Pulse oximetry does not provide information on (1) the oxygen content of the blood (e.g. in anaemia); (2) delivery of oxygen to the tissues (e.g. in shock); or (3) on ventilation (normal SaO2 does not exclude CO2 retention).
Oximeters work by the principles of spectrophotometry: the relative absorption of red (absorbed by oxygenated blood) and infrared (absorbed by deoxygenated blood) light of the systolic component of the absorption waveform correlates to arterial blood oxygen saturations. Emitters and detectors oppose each other in the probe. Probes (wrap or clip style) are usually positioned on the fingertip or earlobes
Central cyanosis, the clinical sign of hypoxaemia, is an insensitive marker occurring only at 75-80% saturation.
Individual pulse oximetry readings - can be invaluable in clinical situations where hypoxaemia may be a factor – for example, acute asthma, bronchiolitis or croup.
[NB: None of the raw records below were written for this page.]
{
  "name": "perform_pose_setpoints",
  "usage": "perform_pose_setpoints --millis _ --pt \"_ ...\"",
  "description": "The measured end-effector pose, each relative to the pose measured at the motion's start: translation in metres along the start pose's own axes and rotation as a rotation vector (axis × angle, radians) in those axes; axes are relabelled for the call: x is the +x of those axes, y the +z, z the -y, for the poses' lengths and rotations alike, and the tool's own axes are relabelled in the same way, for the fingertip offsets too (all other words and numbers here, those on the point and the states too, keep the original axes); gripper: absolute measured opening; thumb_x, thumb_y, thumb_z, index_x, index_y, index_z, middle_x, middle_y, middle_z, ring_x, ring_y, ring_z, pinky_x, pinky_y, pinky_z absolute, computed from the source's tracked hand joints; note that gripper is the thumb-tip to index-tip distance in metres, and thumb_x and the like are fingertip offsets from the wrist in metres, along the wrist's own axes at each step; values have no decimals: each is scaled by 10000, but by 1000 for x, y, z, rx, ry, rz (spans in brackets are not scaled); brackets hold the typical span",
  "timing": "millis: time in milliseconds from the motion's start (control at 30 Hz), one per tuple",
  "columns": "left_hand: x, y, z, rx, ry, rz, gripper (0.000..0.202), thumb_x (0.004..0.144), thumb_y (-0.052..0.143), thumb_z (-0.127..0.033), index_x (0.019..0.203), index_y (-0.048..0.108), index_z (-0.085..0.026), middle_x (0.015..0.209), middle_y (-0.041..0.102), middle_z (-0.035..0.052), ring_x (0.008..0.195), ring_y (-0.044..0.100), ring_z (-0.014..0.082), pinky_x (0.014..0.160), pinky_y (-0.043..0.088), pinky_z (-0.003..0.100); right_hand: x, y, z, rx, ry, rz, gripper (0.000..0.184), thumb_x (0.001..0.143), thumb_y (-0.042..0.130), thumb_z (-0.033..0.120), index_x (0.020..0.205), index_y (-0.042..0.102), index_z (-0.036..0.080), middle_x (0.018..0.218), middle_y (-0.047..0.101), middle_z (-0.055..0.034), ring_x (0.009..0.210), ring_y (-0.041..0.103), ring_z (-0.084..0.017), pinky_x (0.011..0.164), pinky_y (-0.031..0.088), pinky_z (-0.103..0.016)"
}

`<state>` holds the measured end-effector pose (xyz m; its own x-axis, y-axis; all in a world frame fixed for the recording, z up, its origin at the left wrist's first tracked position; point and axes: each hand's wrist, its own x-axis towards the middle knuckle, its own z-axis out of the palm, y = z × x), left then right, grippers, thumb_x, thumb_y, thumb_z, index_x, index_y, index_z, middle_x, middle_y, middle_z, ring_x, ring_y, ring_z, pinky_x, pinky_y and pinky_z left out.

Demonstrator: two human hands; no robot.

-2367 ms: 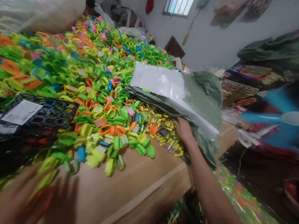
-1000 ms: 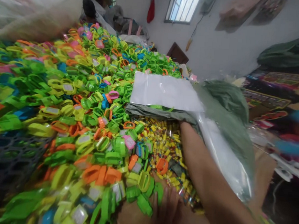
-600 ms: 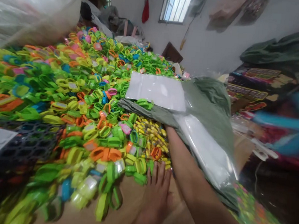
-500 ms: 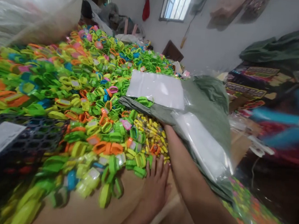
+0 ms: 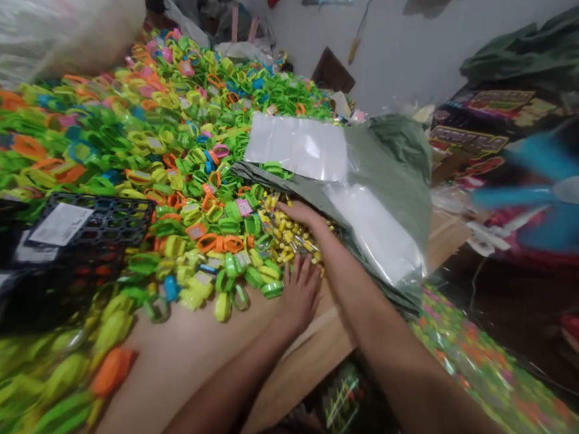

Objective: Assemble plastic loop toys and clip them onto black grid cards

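My left hand (image 5: 299, 295) lies open on the cardboard-covered table top (image 5: 192, 363), its fingers spread against the edge of a large heap of plastic bands (image 5: 173, 168) in green, yellow, orange and blue. My right hand (image 5: 300, 216) rests flat on a patch of small yellow wrapped pieces (image 5: 288, 233), holding nothing I can see. A grey-green plastic bag (image 5: 387, 184) with a white label panel (image 5: 296, 146) lies across my right forearm. Its far end hides part of the heap.
A black plastic mesh crate (image 5: 93, 218) with a white label sits on the heap at left. A clear plastic sack (image 5: 49, 17) hangs top left. Printed boxes (image 5: 477, 125) and a blurred blue fan (image 5: 556, 198) stand right, with a shiny patterned sheet (image 5: 488, 373) below the table edge.
My right hand has slid left from the bag's edge onto the yellow pieces. My left hand has moved up the table against the heap, and the view has tilted.
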<state>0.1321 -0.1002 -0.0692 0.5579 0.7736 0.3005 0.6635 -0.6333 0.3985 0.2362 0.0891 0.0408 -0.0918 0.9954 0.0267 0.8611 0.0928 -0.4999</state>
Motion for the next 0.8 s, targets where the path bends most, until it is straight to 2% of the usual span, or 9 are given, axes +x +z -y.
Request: perform_pose_setpoints --millis 100,167,267,367,467,567,600,667,800 --pt "-10 -8 0 -68 11 15 531 946 557 -202 1469 468 -190 1708 166 161 1589 16 379 1240 186 668 7 -10 -2 -60 0 174 536 954 604 592 1197 708 126 1280 699 -150 1174 660 -307 1049 492 -482" --pt "-18 -15 0 -113 42 12 441 959 510 -159 1399 527 -186 1708 161 157 1591 8 367 1236 229 645 12 -20 -1 -86 -41 260 563 904 670 595 1215 729 129 1331 688 -148 1230 635 -321 1091 457 -428" --pt "-31 -26 -2 -190 124 33 359 972 484 -148 1321 567 -168 1693 190 178 1589 100 327 1225 314 575 14 -38 2 -105 -98 331 471 888 742 405 1307 697 196 1425 634 -75 1278 593 -303 1105 442 -386" --pt "-48 -41 0 -246 164 28 318 980 507 -183 1289 582 -161 1651 272 200 1545 259 312 1205 365 537 -1 -53 7 -154 -162 298 483 897 672 182 1378 647 221 1513 542 -64 1321 546 -313 1119 422 -417" --pt "-73 -60 10 -268 105 -68 266 1006 491 -211 1230 627 -162 1477 505 180 1379 480 279 1129 458 477 -41 -59 10 -193 -285 108 527 881 546 43 1380 635 187 1507 522 -91 1349 512 -293 1145 385 -425" --pt "-96 -79 28 -259 -31 -139 245 1017 482 -222 1169 667 -172 1248 648 137 1140 597 243 979 535 422 -99 -52 2 -135 -312 -44 359 945 502 135 1231 713 185 1234 679 -84 1156 622 -249 1044 464 -393" --pt "-100 -85 34 -253 -74 -144 241 1017 480 -221 1145 679 -172 1189 668 127 1076 607 235 938 541 409 -118 -47 -4 -114 -283 -24 306 954 513 171 1160 739 198 1134 715 -69 1066 653 -241 989 490 -376" --pt "-103 -93 44 -241 -135 -137 242 1014 473 -204 1101 695 -167 1096 692 109 993 611 225 885 537 385 -154 -32 -19 -80 -206 18 252 959 533 194 1068 759 212 1055 745 -57 991 674 -238 927 502 -349" --pt "-85 -96 48 -182 -138 -55 293 997 438 -137 1102 708 -180 1065 699 91 1014 595 232 891 511 375 -198 7 -49 -97 -85 -17 249 959 538 174 1067 759 205 1060 728 -93 989 660 -250 910 492 -347"
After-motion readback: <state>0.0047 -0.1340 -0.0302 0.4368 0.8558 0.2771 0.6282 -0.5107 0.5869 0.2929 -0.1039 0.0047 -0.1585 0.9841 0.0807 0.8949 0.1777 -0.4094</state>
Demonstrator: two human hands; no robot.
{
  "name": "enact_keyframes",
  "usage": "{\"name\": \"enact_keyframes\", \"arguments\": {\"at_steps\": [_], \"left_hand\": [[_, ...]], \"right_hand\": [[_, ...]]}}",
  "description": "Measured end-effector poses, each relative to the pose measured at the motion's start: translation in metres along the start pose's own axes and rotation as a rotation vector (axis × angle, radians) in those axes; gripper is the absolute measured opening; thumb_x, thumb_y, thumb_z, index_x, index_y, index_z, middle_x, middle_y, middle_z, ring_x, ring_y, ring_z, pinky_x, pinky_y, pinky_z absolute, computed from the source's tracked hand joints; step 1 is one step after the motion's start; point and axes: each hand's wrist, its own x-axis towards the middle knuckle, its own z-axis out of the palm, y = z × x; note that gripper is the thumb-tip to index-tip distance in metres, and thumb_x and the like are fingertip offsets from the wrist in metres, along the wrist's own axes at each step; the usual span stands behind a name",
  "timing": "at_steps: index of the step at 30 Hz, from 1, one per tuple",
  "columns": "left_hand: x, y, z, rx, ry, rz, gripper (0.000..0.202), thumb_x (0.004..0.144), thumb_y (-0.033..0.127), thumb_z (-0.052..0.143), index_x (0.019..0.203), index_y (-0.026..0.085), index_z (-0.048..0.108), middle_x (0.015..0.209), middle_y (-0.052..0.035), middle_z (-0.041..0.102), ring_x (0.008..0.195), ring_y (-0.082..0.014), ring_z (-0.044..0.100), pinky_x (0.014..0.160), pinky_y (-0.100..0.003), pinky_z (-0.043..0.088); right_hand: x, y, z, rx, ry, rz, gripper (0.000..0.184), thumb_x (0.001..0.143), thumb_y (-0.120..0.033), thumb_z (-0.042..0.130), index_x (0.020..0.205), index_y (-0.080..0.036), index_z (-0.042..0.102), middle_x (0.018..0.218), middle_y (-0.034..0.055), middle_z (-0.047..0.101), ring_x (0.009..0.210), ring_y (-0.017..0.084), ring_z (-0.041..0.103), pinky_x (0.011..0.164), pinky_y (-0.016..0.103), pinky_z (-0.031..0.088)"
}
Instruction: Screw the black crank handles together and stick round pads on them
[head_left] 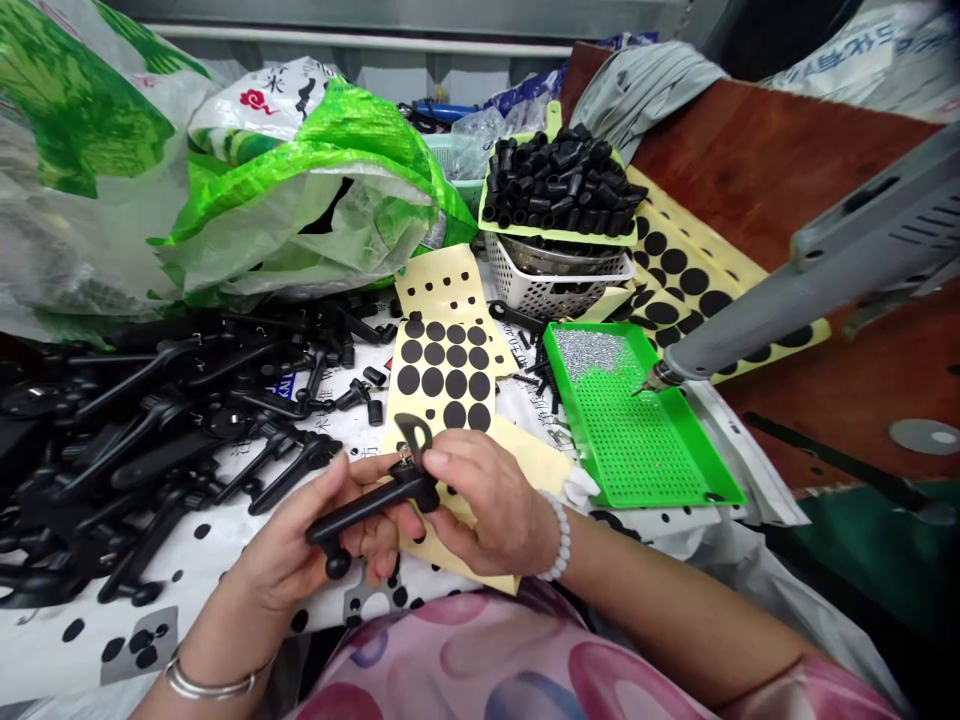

If oxygen saturation is less than 92% in air, consider the attack potentially life-threatening.
In pneumonia pulse oximetry is helpful to assess the need for oxygen therapy.
Sources of error
- Excessive movement (check wave-form).
- High level of ambient light, including infrared heat lamps, and nail polish.
- Cold hands - warm extremity if local poor perfusion.
- Pulse oximetry cannot differentiate between different forms of haemoglobin. Overestimation of true saturation levels if carboxyheamoglobin is present.